- _DATA FOR THIS EXERCISE_
──────

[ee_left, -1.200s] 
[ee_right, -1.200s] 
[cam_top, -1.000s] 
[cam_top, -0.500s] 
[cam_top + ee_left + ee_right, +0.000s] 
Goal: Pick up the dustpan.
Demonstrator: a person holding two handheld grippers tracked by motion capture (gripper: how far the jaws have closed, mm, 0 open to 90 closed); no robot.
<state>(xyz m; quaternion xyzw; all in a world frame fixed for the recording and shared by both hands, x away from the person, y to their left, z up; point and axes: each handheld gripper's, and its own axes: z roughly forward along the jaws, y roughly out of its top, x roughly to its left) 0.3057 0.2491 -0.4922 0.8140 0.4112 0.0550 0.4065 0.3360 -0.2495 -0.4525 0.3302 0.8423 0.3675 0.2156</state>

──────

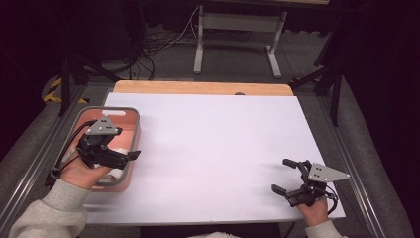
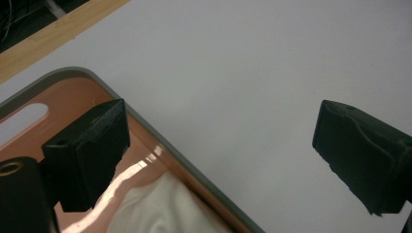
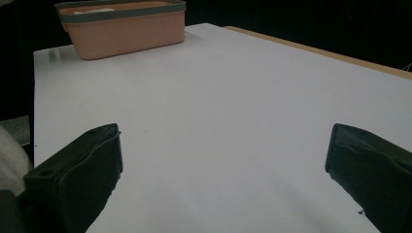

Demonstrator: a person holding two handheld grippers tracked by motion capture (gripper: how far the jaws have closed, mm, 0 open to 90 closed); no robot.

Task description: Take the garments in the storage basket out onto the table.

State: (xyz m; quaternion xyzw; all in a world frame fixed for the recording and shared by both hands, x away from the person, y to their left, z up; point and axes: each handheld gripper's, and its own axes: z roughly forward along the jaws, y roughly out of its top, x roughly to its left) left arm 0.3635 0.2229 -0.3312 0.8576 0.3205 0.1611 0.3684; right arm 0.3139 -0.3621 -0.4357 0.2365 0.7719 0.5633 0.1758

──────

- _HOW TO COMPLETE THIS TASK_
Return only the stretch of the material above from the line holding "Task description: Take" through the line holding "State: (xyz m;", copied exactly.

- _WRITTEN RESPONSE_
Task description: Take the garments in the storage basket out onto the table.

State: (xyz m; quaternion xyzw; all in a world frame fixed for the recording and shared by both hands, x away from the person, y to their left, z up; point and axes: each handheld gripper's, and its own axes: z roughly forward along the jaws, y roughly out of its top, x roughly to its left) left arm 0.3635 0.2229 -0.3312 0.8576 0.3205 0.1611 0.3684; right arm 0.3139 -0.3621 -0.4357 0.2365 0.7719 0.5633 0.1758

No further output is required.